Journal of the Acoustical Society of America

  1. Is the manuscript of good scientific quality, free from errors, misconceptions or ambiguities; does it present original work; and does it contain sufficient new results, new applications or new developments of reasonable enough significance to warrant its publication in JASA? Please indicate in your report (in detailed comments, below) any points which are objectionable or which need attention.
  2. Is JASA an appropriate journal in which to present this work? In this regard, please consider carefully the commitment of JASA to publish work that is within the scope of Acoustics. Does the content of the manuscript, including terminology and the references cited, meet this criterion?
  3. Is the manuscript a clear, concise, reasonably self-contained presentation of the material, giving adequate references to related work? Is the English satisfactory? Please indicate needed changes in your report.
  4. Are the tables and figures clear and relevant, and are the captions adequate? Are there either too many or too few? If any of the figures are in color, is the color essential for conveying the scientific point?
  5. If Supplementary material was submitted, is it relevant to the manuscript and should it be deposited in the Supplemental Depository for reference to the manuscript?
  6. Does the paper make effective use of journal space, or are parts unnecessary, unimportant, or subject to condensation? If so, which?
  7. Is the title appropriate and the abstract adequate for verbatim reproduction in abstract journals? IMPORTANT: The lead paragraph should advertise the main points of the article and must describe in terms accessible to the general reader the context and significance or the research problem studied and the importance of the results.

Journal of Phonetics

  1. Is the subject matter suitable for publication in the Journal of Phonetics?
  2. Is this a new and original contribution?
  3. Is the discussion of the literature appropriate and adequate?
  4. Is the research presented methodologically sound?
  5. Are the interpretations and conclusions sound and justified by the data?
  6. Are the presentation, organization, and length satisfactory?

Other comments

Then there will be a section for comments to the author/editor, and typically also a section for comments to the editor only (the author doesn't see this).
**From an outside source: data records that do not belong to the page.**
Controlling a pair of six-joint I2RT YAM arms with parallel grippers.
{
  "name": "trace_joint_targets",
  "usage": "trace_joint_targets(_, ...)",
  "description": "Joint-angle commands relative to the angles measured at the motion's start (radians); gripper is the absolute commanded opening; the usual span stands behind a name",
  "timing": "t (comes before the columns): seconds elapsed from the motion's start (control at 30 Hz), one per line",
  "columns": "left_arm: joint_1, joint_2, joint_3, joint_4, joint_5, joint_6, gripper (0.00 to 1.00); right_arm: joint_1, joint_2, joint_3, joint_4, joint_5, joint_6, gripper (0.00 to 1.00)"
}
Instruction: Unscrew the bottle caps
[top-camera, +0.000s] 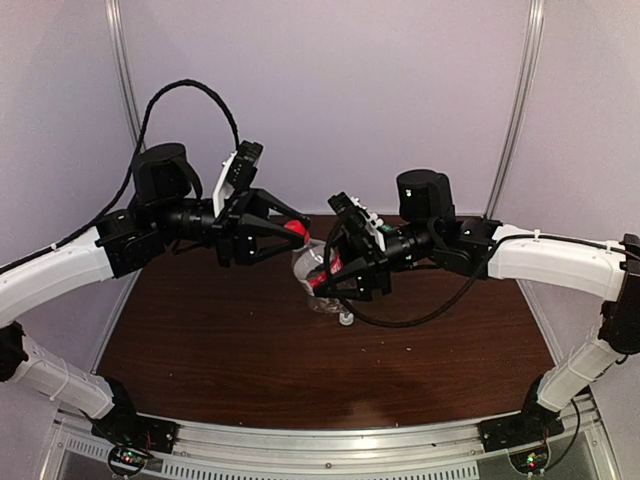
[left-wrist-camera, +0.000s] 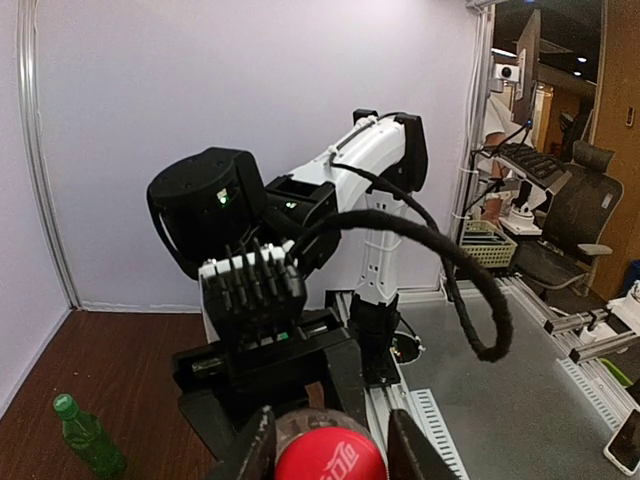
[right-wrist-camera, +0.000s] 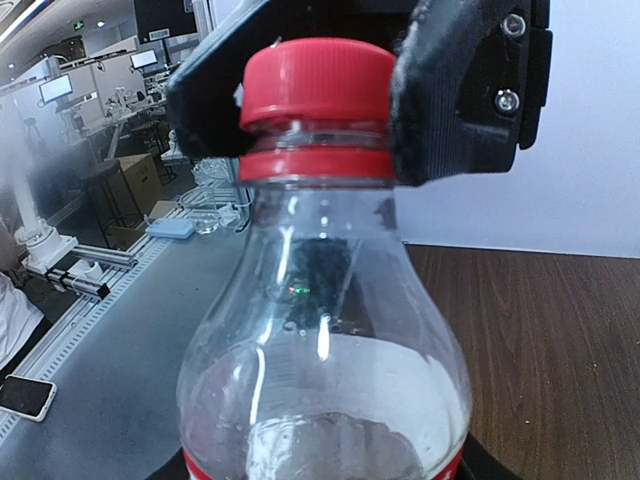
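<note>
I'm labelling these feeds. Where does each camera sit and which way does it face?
Top external: above and behind the bases, looking down on the table; left arm and right arm show.
Left wrist: on the left arm, looking along the left claw at the red cap; right arm beyond.
Right wrist: on the right arm, facing the bottle neck; left claw's fingers flank the cap.
All three share the red cap.

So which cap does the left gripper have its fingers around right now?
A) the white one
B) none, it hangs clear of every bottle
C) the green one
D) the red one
D: in both wrist views the left gripper has its fingers on either side of the red cap, which sits on the clear bottle held by the right gripper.
</note>
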Motion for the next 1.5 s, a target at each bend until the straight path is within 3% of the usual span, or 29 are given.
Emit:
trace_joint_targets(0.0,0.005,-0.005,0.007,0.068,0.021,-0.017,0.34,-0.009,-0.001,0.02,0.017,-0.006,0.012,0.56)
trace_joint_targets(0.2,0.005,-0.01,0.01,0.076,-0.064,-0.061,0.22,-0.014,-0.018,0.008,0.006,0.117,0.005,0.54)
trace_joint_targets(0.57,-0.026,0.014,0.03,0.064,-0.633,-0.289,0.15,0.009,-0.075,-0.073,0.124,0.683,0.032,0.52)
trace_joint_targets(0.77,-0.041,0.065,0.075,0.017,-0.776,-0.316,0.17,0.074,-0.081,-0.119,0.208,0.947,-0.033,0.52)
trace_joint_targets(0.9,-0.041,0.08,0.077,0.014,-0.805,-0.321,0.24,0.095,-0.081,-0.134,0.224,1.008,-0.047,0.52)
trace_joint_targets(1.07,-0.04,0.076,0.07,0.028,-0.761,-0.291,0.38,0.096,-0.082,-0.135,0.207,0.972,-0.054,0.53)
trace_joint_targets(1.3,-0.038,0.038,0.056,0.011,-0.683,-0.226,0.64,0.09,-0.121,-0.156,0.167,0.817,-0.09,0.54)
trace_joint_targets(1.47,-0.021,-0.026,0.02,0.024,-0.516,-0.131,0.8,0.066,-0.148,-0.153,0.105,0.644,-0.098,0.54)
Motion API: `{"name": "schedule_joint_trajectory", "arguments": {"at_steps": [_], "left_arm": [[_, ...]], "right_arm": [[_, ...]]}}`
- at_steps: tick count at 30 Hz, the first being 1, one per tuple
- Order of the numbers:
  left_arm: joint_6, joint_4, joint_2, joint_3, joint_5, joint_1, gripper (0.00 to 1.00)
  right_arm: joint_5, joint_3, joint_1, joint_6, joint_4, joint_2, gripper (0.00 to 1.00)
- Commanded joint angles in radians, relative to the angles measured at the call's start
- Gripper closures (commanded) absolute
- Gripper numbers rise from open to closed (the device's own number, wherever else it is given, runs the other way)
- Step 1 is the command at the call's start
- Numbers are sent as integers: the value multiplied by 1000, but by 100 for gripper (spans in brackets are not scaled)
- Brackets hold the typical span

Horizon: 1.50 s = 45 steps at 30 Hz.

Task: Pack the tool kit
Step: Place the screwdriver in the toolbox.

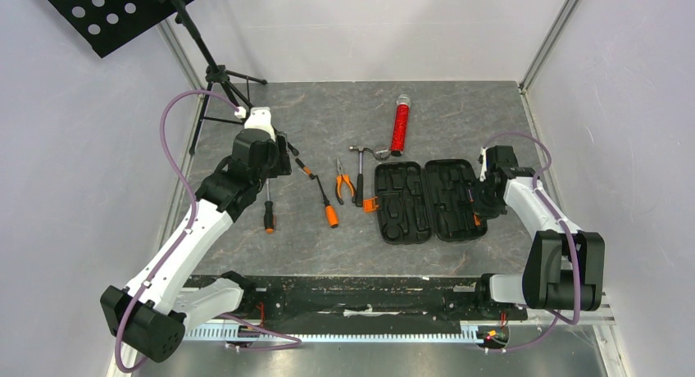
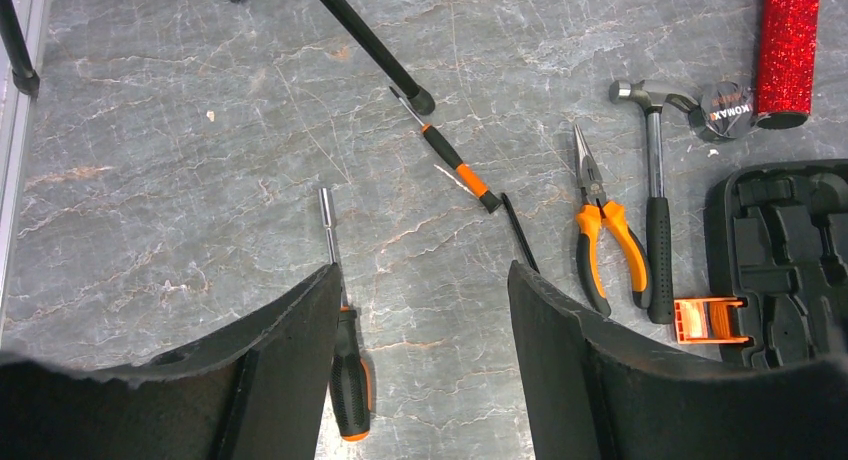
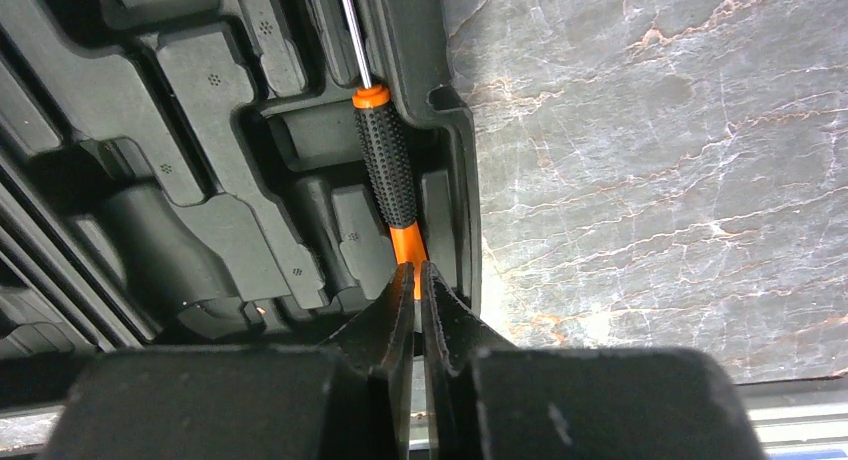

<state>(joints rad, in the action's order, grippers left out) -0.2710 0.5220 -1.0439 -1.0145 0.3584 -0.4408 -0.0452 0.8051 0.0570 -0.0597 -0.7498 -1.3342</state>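
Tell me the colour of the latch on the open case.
Orange; the latch shows best in the left wrist view.

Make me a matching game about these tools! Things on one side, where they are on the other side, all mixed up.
Things:
1 hammer
2 red tube
3 black-grip screwdriver
4 nut driver

Places:
A in a slot of the case
B on the table under the open left gripper
C between the pliers and the case
D beyond the case, far from the arms

Pairs: 1-C, 2-D, 3-A, 4-B
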Motion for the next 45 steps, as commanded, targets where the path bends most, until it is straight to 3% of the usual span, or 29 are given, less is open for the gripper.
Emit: {"name": "schedule_joint_trajectory", "arguments": {"at_steps": [1, 18, 35, 41, 45], "left_arm": [[35, -36, 23, 2, 13, -6, 32], [41, -36, 24, 2, 26, -6, 32], [47, -36, 48, 5, 48, -7, 32], [47, -39, 53, 7, 47, -7, 32], [37, -45, 52, 9, 25, -7, 32]], "right_arm": [[-7, 0, 4, -2, 27, 5, 94], [-64, -113, 3, -25, 15, -74, 100], [38, -352, 12, -269, 148, -69, 100], [21, -119, 10, -208, 107, -12, 99], [47, 98, 1, -153, 75, 10, 83]]}}
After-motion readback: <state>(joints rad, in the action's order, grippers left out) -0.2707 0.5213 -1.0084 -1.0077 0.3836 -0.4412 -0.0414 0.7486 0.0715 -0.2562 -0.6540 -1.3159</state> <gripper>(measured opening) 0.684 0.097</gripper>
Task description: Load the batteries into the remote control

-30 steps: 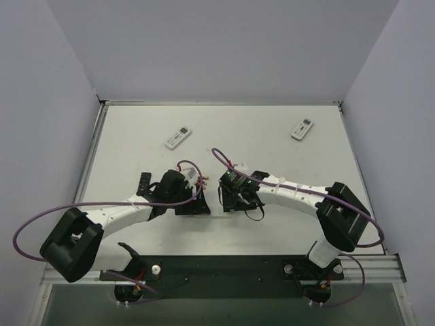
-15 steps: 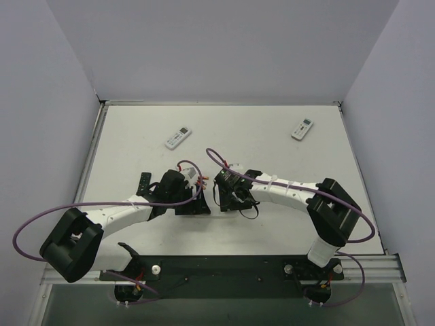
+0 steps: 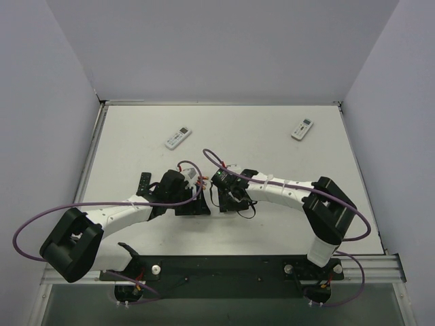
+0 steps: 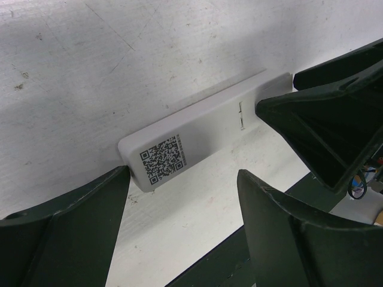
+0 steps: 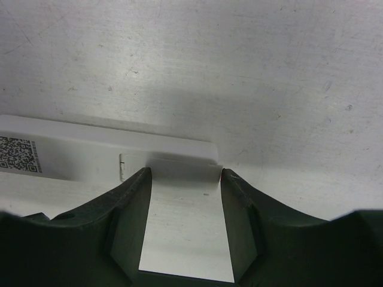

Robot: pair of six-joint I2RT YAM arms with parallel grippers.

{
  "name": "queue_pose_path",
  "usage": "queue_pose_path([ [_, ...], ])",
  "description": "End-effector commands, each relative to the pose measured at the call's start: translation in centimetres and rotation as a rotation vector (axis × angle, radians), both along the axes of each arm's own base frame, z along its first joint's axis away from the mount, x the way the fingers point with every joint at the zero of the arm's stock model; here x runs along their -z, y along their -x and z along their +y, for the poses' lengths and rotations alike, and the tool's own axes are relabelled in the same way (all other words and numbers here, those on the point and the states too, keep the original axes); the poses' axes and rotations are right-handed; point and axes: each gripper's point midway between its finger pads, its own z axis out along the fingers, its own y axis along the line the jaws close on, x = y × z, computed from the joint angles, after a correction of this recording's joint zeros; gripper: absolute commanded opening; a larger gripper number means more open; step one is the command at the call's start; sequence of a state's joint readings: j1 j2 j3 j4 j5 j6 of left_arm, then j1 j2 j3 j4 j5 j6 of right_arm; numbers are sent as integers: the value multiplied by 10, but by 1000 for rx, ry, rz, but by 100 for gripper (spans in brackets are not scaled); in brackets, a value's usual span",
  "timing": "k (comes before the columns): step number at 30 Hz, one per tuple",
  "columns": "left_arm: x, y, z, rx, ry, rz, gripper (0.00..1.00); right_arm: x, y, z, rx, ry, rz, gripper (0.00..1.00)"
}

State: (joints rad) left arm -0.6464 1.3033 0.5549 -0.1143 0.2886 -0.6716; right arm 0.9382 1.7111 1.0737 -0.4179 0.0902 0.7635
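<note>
The right claw [image 5: 184, 174] is drawn narrow. Its two dark fingers [image 5: 128, 221] press against either edge of a white panel at the end of the remote control [image 4: 191, 128] — the end crossed by the thin seam of the battery cover. The remote control lies back-up on the white table [image 3: 272, 136], around the middle and toward the near side, with its QR label [image 4: 161, 158] at the opposite end. There the left claw [image 4: 182, 173] stands wide open, one fingertip just beside the labelled corner, though whether it touches cannot be told. The other finger is clear of the casing. From above, the two wrists meet head to head over the remote control and hide most of it. Toward the far edge lie a second remote [image 3: 178, 138] on the left and a third remote [image 3: 302, 129] on the right — well apart from each other.
</note>
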Motion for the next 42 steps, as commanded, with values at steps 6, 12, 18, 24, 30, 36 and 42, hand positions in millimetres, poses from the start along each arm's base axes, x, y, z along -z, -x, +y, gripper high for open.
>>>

In my comments to the author, I generally separate out my review into a Major Points section and then a Minor Points section.

Major points: I start with a paragraph that summarizes what I think the paper is about. This is useful for both the editor, and for the author to see if what I think the paper is about matches what they think it is about. I make sure to say something positive about what the paper contributes. Then I go through the major points of revisions I think are needed.

Minor points: Here I point out smaller things like typos, minor suggestions about figures and tables, sentences that were unclear to me.